Deux législateurs démocrates ont présenté mardi une législation visant à interdire les contrats de marché de prédiction liés à la guerre, à la mort et à l’assassinat, alors que la CFTC annonçait son intention d’élargir le cadre réglementaire régissant ce secteur.
Rep. Mike Levin (CA-49) et Sén.

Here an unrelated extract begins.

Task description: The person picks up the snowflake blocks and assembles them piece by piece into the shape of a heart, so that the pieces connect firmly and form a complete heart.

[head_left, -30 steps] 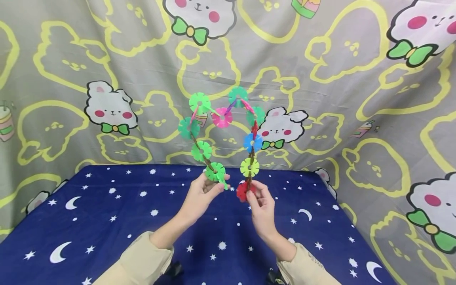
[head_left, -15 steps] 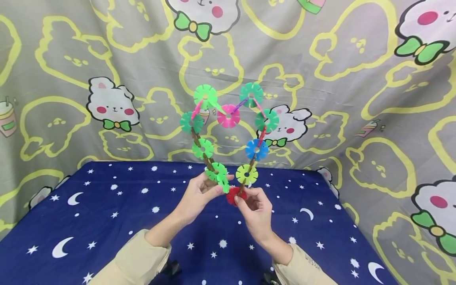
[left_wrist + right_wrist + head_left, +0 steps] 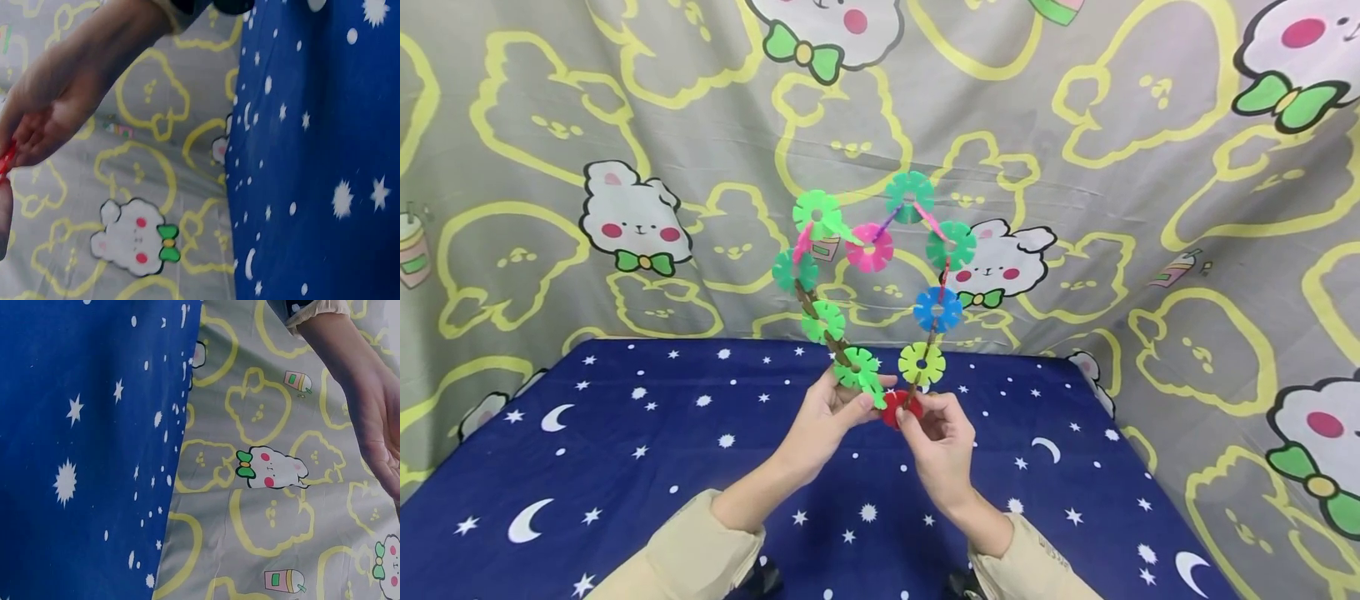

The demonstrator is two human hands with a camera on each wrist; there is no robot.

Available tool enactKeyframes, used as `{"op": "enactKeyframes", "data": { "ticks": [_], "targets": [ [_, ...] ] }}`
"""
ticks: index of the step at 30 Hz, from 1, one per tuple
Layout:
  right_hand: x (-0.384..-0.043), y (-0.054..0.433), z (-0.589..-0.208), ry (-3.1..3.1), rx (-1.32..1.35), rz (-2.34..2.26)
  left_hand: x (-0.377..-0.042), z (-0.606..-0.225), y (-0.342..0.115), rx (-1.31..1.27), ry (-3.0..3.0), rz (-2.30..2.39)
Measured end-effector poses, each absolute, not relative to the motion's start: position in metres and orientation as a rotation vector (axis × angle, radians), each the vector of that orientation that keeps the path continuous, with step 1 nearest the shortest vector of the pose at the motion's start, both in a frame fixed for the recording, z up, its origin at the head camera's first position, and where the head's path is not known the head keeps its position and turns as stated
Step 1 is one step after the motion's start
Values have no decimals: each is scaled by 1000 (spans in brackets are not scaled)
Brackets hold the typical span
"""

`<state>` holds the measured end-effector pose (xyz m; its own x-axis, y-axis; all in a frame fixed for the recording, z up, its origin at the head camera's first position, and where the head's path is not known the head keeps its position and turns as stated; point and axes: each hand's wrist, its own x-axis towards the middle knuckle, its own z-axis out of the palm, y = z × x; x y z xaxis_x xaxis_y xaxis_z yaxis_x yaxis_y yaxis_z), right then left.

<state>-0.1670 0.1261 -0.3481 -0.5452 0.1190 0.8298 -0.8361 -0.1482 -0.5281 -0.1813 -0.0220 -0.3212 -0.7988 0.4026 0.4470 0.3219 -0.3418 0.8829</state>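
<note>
A chain of notched interlocking discs stands above the table in a heart-like outline in the head view. My left hand [image 3: 822,423] pinches the lower left end, by a green disc [image 3: 856,367] with a smaller-looking tilted green disc [image 3: 872,390] at its tip. My right hand [image 3: 946,446] pinches the red disc [image 3: 895,408] at the lower right end. Both ends come very close; whether they interlock I cannot tell. Up the right side are a yellow disc [image 3: 922,364] and a blue disc [image 3: 937,309]; a pink disc [image 3: 869,248] forms the top dip. Red also shows between fingers in the left wrist view.
A dark blue cloth [image 3: 647,467] with white stars and moons covers the table below the hands. Behind it and at the sides hangs a grey curtain [image 3: 730,150] with yellow outlines and white rabbits.
My right hand has moved left, bringing the red disc from apart to right beside the green end. The upper chain has swayed right and then partly back left.
</note>
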Motion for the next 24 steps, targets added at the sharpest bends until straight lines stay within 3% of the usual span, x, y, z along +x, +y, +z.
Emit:
{"op": "enactKeyframes", "data": {
  "ticks": [13, 24],
  "targets": [
    [-169, 115, -349, -1351, 627, 1894, -180, -326, -6, 925, 1718, 2460],
    [-173, 125, -352, -1511, 624, 1917, -187, -315, -17, 997, 2102, 2211]
  ]
}}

Adam Schiff (D-Calif.) ont dévoilé la loi intitulée « Discouraging Exploitative Assassination, Tragedy, and Harm Betting in Event Trading Systems Act », ou loi DEATH BETS.
Ce projet bicaméral vise à modifier la loi sur les échanges de matières premières pour interdire explicitement à toute entité enregistrée auprès de la CFTC de proposer des contrats impliquant, se rapportant à ou faisant référence au terrorisme, à l’assassinat, à la guerre ou au décès d’une personne.
Je propose une loi pour interdire les paris sur la guerre et la mort dans les marchés de prédiction.
Parier sur la guerre et la mort crée un environnement où les initiés peuvent profiter d’informations non publiques, notre sécurité nationale est mise en danger, et la violence est encouragée.
Le Congrès doit agir. pic.twitter.com/ahb9EczNvP
— Adam Schiff (@SenAdamSchiff) 10 mars 2026
« Plus de 500 millions de dollars ont été misés uniquement sur le calendrier des frappes militaires américaines en Iran », a déclaré Levin dans un communiqué. « C’est inacceptable, et cette législation y met fin. »
Le projet de loi arrive alors que les marchés de prédiction subissent une critique croissante concernant les contrats liés aux conflits géopolitiques, à la violence politique et au destin des dirigeants mondiaux.
Selon la loi actuelle, la Commission a la discrétion d’interdire de tels contrats uniquement si elle estime qu’ils vont à l’encontre de l’intérêt public.
La loi DEATH BETS supprimerait entièrement cette discrétion, en codifiant une interdiction quel que soit le président de l’agence.
Lors du congrès FIA Global Cleared Markets Conference à Boca Raton, en Floride, lundi, le président de la CFTC, Michael Selig, a annoncé avoir demandé à son personnel de rédiger des directives sur la façon dont les contrats d’événements peuvent être listés et échangés, précisant qu’il lancerait une consultation préalable pour recueillir l’avis du public sur le secteur.
Qualifiant les États-Unis de « capitale mondiale de la cryptographie », Selig a déclaré que les marchés de prédiction sont « désormais considérés par le public comme plus précis que les sondages politiques » et que l’agence « ne va plus rester les bras croisés pendant que ces marchés se développent dans notre cadre ».
Le mois dernier, dans une lettre menée par Schiff et co-signée par les sénateurs Catherine Cortez Masto, Richard Blumenthal, Cory Booker, Tim Kaine et Jacky Rosen, le groupe a exhorté Selig à « réitérer clairement » que son agence interdirait tout contrat se résolvant ou étant fortement lié à la mort d’une personne.
« Ces contrats présentent des risques dangereux pour la sécurité nationale, notamment en créant des incitations à inciter à la violence, à fomenter des conflits géopolitiques et à divulguer des informations classifiées », ont écrit les sénateurs.
La lettre cite des marchés Polymarket portant sur la possibilité que le vaisseau Artemis II explose, le renversement de Nicolás Maduro au Venezuela, qui a rapporté plus de 400 000 dollars à un trader, et la capture par la Russie de la ville ukrainienne de Myrnohad, où les parieurs auraient réalisé des gains allant jusqu’à 33 000 %.
La semaine dernière, Polymarket a retiré un marché sur une détonation nucléaire, qui avait attiré plus de 838 000 dollars de volume, après une forte réaction, ayant affiché une probabilité de 22 % qu’une arme nucléaire soit déclenchée d’ici la fin de l’année.
Par ailleurs, le marché de prédiction Kalshi fait face à une action collective concernant sa gestion d’un marché sur la question de savoir si l’ayatollah Ali Khamenei quitterait ses fonctions.
Les plaignants affirment que la plateforme a sous-estimé les gains des paris gagnants en appliquant une clause de « sortie de la mort » empêchant le règlement complet du marché après son décès.
Decrypt a contacté la CFTC pour un commentaire.